What you need to do:
From the records below, pull each line that has "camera".

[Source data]
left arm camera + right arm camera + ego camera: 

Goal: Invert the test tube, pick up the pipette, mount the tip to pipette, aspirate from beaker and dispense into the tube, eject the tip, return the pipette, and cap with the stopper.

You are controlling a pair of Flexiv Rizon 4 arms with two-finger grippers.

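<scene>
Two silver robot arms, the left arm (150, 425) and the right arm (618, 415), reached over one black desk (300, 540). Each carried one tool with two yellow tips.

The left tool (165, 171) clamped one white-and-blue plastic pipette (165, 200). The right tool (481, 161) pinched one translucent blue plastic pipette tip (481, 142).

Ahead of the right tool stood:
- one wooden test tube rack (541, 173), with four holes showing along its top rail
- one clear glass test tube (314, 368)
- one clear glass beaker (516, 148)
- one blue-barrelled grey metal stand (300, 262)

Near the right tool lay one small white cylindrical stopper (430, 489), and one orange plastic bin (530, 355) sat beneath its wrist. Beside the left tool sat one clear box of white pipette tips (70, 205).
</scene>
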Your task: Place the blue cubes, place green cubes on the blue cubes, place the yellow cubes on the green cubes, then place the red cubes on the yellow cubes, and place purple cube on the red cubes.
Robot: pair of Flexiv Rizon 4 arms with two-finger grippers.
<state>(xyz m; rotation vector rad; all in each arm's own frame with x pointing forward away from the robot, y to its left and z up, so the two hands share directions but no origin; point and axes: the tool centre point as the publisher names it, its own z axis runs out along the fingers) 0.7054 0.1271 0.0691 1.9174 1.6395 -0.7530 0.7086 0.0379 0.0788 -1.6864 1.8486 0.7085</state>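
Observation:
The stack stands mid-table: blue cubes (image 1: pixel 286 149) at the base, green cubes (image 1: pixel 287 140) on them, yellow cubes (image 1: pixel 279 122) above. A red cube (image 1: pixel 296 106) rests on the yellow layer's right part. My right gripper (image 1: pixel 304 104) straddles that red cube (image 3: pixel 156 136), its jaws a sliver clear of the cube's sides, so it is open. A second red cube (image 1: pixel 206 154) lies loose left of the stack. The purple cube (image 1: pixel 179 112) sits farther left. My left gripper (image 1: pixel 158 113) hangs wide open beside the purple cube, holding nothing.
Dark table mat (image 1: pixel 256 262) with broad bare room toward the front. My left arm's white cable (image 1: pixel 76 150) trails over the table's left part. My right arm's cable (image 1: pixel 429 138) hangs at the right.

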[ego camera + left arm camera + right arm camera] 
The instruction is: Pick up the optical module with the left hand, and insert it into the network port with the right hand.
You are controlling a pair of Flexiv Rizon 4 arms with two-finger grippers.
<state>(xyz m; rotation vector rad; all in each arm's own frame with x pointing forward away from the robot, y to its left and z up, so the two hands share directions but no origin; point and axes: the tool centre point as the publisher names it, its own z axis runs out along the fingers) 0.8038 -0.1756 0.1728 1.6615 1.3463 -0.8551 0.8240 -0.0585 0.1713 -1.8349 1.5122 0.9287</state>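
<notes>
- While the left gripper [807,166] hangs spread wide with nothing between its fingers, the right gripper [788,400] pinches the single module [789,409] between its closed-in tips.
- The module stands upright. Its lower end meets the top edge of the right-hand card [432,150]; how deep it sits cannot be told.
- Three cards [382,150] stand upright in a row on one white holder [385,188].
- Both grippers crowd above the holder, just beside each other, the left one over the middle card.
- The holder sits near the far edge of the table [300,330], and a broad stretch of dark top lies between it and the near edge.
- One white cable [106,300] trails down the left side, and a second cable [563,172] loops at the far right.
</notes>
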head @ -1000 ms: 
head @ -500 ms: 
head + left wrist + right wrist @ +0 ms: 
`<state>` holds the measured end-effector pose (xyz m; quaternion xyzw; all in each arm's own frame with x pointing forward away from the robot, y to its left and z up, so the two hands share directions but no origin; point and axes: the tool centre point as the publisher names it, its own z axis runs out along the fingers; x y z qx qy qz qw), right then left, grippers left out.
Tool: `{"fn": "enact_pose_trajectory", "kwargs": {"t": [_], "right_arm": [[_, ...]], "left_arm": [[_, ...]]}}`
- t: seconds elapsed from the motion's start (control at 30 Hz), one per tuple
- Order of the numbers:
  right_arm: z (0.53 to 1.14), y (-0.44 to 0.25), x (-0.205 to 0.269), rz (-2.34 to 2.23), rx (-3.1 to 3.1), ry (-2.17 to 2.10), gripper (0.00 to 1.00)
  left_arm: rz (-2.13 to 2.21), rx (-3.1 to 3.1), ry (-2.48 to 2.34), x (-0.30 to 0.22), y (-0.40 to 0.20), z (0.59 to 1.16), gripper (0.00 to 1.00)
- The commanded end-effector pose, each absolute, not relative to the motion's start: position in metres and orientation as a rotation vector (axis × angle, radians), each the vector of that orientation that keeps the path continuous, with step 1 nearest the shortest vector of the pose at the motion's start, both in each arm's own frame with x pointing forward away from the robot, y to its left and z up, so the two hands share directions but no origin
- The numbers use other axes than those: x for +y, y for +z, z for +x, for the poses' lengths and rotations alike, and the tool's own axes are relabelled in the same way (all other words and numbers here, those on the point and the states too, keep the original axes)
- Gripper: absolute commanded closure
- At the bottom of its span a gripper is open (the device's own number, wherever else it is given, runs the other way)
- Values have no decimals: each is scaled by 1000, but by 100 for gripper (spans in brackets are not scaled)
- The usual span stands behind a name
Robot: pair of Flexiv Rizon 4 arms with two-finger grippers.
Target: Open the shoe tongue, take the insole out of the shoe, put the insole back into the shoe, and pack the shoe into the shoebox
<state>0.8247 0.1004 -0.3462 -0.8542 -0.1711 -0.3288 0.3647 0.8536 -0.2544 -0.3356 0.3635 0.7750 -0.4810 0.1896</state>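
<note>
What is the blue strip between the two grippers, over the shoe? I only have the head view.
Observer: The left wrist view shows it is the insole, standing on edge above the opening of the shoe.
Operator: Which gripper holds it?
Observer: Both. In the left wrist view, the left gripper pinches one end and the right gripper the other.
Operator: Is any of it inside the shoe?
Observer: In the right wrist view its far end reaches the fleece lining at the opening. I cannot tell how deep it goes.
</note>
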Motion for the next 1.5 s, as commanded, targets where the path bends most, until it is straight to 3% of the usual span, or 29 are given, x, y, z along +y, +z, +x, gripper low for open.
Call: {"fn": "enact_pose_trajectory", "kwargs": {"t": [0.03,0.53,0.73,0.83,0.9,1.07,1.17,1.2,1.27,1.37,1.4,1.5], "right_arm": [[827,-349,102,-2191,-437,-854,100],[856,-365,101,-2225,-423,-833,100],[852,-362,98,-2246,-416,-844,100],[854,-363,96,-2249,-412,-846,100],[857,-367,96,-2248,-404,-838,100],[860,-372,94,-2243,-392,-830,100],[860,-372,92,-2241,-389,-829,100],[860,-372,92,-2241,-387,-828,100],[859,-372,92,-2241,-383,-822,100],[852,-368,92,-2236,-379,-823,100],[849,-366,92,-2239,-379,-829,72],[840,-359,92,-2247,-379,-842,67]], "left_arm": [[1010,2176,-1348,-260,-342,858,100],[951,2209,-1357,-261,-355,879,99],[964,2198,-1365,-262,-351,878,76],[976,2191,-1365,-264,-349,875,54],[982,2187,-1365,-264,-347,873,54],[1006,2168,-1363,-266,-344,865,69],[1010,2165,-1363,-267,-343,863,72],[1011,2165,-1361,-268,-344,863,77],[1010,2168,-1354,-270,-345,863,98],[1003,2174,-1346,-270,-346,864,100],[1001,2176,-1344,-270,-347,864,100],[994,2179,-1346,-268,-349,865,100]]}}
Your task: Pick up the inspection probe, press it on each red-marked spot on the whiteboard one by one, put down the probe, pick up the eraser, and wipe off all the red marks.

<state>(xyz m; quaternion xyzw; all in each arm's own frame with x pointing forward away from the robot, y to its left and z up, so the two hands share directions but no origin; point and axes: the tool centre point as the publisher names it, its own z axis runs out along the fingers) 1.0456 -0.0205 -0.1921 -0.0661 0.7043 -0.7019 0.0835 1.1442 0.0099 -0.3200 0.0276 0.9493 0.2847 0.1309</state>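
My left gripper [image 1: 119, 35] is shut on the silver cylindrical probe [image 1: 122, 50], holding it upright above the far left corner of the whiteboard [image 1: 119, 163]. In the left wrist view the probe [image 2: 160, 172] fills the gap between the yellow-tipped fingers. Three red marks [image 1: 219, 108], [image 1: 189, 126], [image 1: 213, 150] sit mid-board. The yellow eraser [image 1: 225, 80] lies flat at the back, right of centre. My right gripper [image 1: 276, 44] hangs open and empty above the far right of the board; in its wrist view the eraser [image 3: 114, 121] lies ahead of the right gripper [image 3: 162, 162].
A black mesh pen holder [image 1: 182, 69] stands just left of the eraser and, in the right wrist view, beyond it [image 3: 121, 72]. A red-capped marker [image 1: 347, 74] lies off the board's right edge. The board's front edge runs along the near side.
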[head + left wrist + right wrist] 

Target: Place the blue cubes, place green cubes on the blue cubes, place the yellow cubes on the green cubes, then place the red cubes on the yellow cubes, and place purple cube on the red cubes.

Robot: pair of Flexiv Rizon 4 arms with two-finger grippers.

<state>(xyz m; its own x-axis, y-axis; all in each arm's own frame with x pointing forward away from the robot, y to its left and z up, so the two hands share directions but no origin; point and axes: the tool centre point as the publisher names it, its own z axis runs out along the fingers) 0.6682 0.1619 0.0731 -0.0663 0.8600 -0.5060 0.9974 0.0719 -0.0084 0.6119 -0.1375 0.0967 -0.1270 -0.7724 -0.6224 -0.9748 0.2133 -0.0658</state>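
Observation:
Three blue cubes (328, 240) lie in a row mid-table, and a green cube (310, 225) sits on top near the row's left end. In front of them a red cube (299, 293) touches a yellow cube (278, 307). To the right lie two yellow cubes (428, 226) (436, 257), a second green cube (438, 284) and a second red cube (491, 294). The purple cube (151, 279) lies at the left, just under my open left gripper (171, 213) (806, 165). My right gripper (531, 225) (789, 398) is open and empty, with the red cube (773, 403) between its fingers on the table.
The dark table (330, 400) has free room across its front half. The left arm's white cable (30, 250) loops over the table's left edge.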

Solution below:
left arm camera + right arm camera + ego camera: 
[ego camera + left arm camera + right arm camera] 

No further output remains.